**WORK TO BE COMPLETED:** All of the data below is to be copied exactly.

**SOURCE MATERIAL:**

╔══

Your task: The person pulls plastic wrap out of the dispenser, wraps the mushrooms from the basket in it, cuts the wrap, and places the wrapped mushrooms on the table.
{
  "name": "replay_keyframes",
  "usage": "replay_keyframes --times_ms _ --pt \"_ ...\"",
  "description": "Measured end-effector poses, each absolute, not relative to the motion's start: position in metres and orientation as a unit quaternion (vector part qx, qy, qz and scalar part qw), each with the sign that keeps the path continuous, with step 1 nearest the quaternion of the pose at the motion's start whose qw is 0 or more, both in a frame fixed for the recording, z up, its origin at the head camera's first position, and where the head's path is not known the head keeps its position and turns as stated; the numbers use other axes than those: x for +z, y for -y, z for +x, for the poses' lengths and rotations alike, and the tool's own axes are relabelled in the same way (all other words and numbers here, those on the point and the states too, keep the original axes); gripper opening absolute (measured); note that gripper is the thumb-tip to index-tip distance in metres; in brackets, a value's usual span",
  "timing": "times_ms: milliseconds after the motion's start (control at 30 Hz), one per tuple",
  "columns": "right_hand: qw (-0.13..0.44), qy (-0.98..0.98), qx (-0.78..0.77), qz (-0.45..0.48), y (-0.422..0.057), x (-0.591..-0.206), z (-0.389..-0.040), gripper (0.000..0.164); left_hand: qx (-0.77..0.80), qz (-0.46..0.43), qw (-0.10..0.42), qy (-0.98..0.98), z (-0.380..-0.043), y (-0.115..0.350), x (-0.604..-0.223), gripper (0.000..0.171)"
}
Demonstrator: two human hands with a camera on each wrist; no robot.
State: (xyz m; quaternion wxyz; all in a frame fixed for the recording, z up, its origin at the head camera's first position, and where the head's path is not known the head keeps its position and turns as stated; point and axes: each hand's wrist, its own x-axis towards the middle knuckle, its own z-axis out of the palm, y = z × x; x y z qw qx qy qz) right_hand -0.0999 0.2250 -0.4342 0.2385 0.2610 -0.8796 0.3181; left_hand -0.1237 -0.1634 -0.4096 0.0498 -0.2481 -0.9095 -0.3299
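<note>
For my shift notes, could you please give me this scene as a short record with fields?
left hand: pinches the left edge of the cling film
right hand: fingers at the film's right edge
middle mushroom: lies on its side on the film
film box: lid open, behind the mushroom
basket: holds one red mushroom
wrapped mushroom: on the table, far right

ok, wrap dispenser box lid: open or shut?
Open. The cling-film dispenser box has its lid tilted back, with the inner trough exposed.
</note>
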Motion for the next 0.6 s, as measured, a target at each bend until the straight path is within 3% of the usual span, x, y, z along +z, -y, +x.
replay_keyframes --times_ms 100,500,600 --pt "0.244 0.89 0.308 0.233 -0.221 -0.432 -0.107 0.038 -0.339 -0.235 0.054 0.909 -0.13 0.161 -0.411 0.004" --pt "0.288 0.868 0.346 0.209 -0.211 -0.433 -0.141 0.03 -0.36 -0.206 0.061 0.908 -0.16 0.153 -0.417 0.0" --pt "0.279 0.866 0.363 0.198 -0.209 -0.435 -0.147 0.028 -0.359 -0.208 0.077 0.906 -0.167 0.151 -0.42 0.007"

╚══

**WRITTEN ANSWER:**
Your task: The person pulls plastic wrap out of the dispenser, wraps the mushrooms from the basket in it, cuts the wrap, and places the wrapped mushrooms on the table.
{
  "name": "replay_keyframes",
  "usage": "replay_keyframes --times_ms _ --pt \"_ ...\"",
  "description": "Measured end-effector poses, each absolute, not relative to the motion's start: position in metres and orientation as a unit quaternion (vector part qx, qy, qz and scalar part qw), each with the sign that keeps the path continuous, with step 1 nearest the quaternion of the pose at the motion's start whose qw is 0 or more, both in a frame fixed for the recording, z up, its origin at the head camera's first position, and where the head's path is not known the head keeps its position and turns as stated; the numbers use other axes than those: x for +z, y for -y, z for +x, for the poses' lengths and rotations alike, and the tool's own axes are relabelled in the same way (all other words and numbers here, those on the point and the states too, keep the original axes); gripper opening absolute (measured); note that gripper is the thumb-tip to index-tip distance in metres; in brackets, a value's usual span",
  "timing": "times_ms: milliseconds after the motion's start (control at 30 Hz), one per tuple",
  "columns": "right_hand: qw (-0.13..0.44), qy (-0.98..0.98), qx (-0.78..0.77), qz (-0.45..0.48), y (-0.422..0.057), x (-0.591..-0.206), z (-0.389..-0.040), gripper (0.000..0.164); left_hand: qx (-0.77..0.80), qz (-0.46..0.43), qw (-0.10..0.42), qy (-0.98..0.98), z (-0.380..-0.043), y (-0.115..0.350), x (-0.604..-0.223), gripper (0.000..0.171)"
}
Demonstrator: two human hands with a camera on each wrist; no robot.
State: (xyz m; quaternion wxyz; all in a frame fixed for the recording, z up, its origin at the head camera's first position, and where the head's path is not known the head keeps its position and turns as stated; point and axes: each hand's wrist, its own x-axis towards the middle knuckle, its own z-axis out of the palm, y = z × x; x y z qw qx qy qz) right_hand -0.0999 0.2250 -0.4342 0.2385 0.2610 -0.8796 0.3181; left_hand -0.1237 -0.1634 -0.4096 0.0498 -0.2481 -0.9095 -0.3299
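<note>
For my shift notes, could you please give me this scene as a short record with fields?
left hand: pinches the left edge of the cling film
right hand: fingers at the film's right edge
middle mushroom: lies on its side on the film
film box: lid open, behind the mushroom
basket: holds one red mushroom
wrapped mushroom: on the table, far right

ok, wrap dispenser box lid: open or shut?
Open. The cling-film dispenser box has its lid tilted back, with the inner trough exposed.
</note>
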Motion for the next 0.6 s, as measured, a target at each bend until the straight path is within 3% of the usual span, x, y, z along +z, -y, +x.
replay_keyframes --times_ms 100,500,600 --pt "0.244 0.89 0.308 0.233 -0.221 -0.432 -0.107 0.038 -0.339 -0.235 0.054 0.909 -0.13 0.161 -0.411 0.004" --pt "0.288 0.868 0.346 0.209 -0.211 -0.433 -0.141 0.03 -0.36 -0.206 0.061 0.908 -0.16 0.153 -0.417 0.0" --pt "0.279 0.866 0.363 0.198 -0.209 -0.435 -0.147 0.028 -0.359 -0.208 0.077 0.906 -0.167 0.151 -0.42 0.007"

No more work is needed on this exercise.